Recorded information:

::::::

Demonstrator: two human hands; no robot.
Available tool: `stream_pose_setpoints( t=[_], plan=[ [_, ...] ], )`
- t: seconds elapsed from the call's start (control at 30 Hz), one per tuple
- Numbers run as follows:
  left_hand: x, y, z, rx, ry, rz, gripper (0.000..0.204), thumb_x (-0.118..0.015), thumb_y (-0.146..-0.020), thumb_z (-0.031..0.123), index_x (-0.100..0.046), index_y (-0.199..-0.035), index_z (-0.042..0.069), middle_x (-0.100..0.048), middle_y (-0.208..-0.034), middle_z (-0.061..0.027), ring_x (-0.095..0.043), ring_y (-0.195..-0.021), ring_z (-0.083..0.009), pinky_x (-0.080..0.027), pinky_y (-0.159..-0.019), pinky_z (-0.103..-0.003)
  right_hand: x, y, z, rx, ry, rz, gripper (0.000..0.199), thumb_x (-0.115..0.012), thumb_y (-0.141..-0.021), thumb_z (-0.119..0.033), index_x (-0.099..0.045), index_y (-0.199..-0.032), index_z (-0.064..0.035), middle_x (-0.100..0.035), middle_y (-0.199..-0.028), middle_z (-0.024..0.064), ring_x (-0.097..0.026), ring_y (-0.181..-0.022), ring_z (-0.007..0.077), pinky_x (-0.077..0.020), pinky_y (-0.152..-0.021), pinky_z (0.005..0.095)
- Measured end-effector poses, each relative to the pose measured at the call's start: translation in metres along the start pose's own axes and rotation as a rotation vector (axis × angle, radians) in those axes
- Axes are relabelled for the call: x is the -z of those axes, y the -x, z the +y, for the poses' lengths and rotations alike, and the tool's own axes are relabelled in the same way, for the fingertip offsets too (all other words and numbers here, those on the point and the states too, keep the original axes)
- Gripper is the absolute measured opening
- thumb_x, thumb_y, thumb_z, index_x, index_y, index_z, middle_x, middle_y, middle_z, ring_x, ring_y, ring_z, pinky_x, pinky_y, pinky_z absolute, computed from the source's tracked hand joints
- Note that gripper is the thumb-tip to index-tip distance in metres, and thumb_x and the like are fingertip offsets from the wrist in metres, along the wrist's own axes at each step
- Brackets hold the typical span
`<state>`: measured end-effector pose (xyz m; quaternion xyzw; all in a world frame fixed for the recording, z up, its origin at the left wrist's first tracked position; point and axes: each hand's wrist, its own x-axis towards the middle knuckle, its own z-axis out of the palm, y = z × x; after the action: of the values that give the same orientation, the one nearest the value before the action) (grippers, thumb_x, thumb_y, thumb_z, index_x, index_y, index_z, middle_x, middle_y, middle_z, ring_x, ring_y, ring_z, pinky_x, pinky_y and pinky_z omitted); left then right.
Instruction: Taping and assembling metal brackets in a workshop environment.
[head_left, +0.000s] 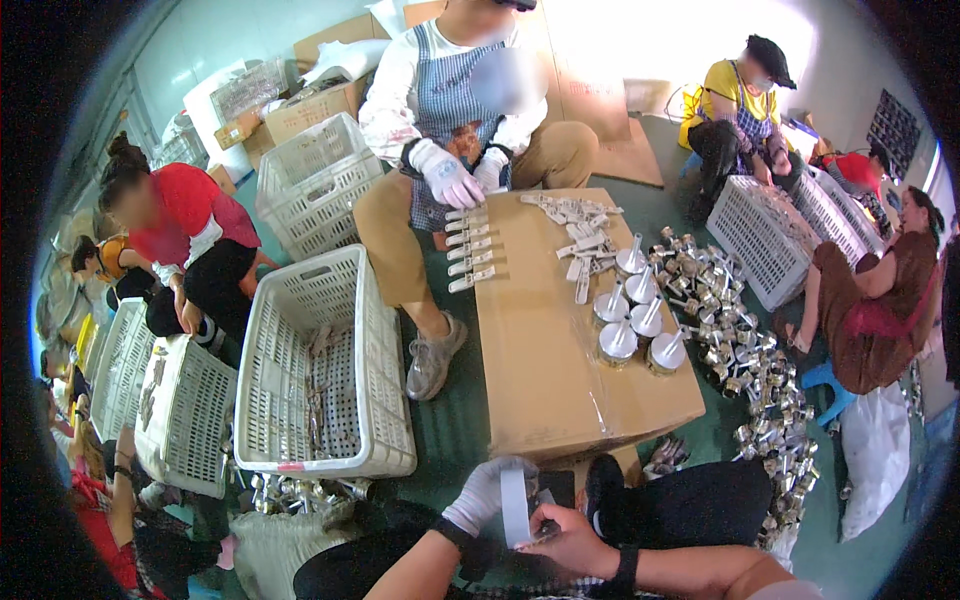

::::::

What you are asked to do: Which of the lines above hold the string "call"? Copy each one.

Solution to the problem:
- t: seconds elapsed from the call's start (control at 30 Hz), one per tuple
- Measured end-effector poses, each relative to the pose measured at the call's start: translation in metres along the start pose's own axes and rotation as a rotation vector (axis × angle, radians) in those axes
- Axes are relabelled for the call: x is the -z of those axes, y the -x, z the +y, for the poses' lengths and rotations alike, and the tool's own axes are relabelled in the same way, for the fingertip offsets too (all other words and numbers here, those on the point and the states too, keep the original axes)

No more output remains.